Delta Dust is effective at controlling pest long-term. As long as it doesn’t get wet, dust will last two years or more. You will need a dust applicator with a fine tip to spray in cracks, crevices, wall voids, and plumbing voids.
In every kitchen infestation I have ever seen German Cockroaches infest the motor of the refrigerator and congregate around the refrigerator outlet. I recommend taking the plate off the outlet (with the breaker turned off) and treating that wall void with dust.
Step 4: Apply a Growth Regulator & Micro-encapsulated Pesticide
Insect Growth Regulator (IGR) prevents German Cockroaches from reproducing. IGRs ensure that young German Cockroaches that survive contact with other pesticides cannot reproduce.
Since IGRs affect a hormone only found in insects, the label is less restrictive for use in food preparation areas. You should read the label on any pesticide you buy since it has valuable information on application and safety.
Micro-encapsulated pesticide is effective in controlling full-grown German Cockroaches that move around after the first cleanout. The pesticide is encapsulated in microscopic spheres that break down overtime. This ensures there is pesticide active in the area insects travel.
I typically mix Gentrol Concentrate and Onslaught into a sprayer and treat areas of roach activity. At the time of writing, both of these pesticides are approved for use in food establishments. But as always, read and follow the label before application.
Step 5: Baits
Cockroach bait serves as an important step in controlling German Cockroaches in a heavily infested area. Since they reproduce so rapidly, food sources may become scarce. You should make sure you are using proper sanitation and storage techniques.

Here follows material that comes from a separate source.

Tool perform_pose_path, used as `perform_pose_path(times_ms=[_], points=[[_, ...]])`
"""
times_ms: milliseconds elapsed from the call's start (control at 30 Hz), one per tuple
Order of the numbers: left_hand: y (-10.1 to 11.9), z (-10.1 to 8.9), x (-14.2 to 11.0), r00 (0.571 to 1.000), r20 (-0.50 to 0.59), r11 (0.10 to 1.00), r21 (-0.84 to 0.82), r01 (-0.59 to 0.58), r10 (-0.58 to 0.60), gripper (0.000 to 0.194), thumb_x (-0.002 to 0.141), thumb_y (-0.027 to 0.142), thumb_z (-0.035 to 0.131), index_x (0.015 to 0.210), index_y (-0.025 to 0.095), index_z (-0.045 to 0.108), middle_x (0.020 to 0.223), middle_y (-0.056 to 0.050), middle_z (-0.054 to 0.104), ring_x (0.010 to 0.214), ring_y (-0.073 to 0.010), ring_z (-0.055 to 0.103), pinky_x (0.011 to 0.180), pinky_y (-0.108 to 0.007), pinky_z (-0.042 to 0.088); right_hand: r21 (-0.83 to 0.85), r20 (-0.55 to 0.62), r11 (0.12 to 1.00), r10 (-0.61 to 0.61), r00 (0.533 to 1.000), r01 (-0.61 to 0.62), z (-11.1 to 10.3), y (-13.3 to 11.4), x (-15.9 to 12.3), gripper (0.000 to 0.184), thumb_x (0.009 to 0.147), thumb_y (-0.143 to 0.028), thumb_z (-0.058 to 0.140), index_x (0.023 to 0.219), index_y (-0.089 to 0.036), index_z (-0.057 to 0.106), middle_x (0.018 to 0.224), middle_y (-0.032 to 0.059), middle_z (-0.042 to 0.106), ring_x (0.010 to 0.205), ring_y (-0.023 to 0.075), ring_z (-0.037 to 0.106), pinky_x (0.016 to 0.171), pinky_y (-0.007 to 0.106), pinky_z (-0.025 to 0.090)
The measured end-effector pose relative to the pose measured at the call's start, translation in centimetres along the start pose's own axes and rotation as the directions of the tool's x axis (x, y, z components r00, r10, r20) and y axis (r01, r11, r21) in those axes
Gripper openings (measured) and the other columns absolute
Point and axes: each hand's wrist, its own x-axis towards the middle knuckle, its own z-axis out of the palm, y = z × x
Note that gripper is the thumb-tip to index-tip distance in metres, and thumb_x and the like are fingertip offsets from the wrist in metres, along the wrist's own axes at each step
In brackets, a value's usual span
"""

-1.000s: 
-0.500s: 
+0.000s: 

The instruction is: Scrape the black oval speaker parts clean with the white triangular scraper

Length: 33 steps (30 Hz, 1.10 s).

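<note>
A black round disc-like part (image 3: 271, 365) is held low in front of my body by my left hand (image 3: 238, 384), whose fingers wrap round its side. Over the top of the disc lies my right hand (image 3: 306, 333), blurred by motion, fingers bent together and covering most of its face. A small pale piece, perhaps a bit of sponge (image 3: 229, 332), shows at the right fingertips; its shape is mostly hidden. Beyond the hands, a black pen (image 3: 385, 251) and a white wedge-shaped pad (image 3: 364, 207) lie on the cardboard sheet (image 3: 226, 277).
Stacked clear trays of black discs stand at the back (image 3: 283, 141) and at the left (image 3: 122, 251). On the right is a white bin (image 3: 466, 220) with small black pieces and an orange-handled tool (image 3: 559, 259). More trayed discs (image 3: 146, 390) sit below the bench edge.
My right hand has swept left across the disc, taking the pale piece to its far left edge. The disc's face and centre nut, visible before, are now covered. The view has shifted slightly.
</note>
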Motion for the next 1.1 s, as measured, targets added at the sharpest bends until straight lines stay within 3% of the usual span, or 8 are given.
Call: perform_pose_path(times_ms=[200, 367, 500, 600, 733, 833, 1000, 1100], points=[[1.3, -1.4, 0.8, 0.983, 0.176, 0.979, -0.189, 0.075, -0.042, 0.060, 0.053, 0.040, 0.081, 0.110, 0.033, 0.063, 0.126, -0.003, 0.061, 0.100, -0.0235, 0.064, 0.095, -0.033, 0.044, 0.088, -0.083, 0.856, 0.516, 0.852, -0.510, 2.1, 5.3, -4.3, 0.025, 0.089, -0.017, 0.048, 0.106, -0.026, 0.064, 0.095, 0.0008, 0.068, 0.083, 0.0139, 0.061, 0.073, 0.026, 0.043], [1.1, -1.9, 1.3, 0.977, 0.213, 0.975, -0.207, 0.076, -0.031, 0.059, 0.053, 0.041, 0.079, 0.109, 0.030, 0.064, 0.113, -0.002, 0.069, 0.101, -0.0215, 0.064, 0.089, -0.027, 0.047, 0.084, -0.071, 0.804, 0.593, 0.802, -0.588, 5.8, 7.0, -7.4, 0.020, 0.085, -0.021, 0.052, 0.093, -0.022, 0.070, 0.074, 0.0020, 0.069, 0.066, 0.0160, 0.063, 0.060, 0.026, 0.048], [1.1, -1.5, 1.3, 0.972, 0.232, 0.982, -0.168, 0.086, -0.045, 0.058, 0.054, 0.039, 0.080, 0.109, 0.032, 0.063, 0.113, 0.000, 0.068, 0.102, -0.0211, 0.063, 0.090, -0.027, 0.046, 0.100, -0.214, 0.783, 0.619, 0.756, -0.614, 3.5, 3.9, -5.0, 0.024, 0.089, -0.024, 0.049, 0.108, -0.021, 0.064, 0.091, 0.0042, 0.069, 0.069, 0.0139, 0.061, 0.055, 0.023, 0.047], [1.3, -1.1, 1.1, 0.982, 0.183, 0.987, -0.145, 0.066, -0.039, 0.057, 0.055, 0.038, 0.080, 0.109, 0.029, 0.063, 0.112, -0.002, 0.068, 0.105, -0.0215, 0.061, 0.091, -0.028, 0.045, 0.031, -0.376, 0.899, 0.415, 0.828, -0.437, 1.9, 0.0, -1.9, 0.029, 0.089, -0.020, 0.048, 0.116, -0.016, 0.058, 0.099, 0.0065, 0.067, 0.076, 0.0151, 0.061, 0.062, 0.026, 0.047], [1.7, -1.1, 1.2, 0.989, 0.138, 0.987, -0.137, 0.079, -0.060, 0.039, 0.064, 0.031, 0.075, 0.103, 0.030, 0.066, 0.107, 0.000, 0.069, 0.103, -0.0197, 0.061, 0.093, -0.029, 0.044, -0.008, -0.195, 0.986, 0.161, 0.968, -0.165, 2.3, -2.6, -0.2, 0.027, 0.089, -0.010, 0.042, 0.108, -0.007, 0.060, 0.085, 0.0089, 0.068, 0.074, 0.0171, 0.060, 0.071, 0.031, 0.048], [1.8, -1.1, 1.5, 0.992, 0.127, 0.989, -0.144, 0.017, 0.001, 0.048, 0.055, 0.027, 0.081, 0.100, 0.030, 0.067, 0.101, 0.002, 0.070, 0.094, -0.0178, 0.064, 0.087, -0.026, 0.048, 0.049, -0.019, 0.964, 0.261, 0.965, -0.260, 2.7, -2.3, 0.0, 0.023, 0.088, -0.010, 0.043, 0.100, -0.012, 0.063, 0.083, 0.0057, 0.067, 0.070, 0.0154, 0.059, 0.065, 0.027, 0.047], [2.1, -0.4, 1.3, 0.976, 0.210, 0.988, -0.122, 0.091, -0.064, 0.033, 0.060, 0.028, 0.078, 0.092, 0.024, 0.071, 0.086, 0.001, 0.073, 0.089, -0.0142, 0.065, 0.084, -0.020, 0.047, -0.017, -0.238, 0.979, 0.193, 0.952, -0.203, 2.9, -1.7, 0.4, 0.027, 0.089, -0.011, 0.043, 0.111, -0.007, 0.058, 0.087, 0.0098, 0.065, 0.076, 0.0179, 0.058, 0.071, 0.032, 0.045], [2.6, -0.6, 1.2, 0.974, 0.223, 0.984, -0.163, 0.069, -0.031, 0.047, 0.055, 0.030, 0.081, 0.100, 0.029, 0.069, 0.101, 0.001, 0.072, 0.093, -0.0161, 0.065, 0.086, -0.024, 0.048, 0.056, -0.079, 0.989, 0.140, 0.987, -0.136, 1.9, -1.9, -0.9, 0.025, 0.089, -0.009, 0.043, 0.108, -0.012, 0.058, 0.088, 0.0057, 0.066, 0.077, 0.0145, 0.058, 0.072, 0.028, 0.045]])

Newborns feed on the feces of adults. When an adult cockroach eats Cockroach Gel Bait it passes through its feces. So, young German Cockroaches die from eating feces containing the pesticide.
I prefer Dupont Cockroach Bait because it takes longer to kill. The infected Cockroach has longer to spread the pesticide.
The steps I outlined above will control German Cockroaches in the quickest manner. You need to repeat this at least once. Most German Cockroach Treatment Plans last three months.
You don’t have to follow all the steps I outlined to control German Cockroaches. But at a minimum you should use an IGR and Cockroach Bait. You will not see a huge difference the first month or two, but you can control a German Cockroach infestation in four to five months with those products alone.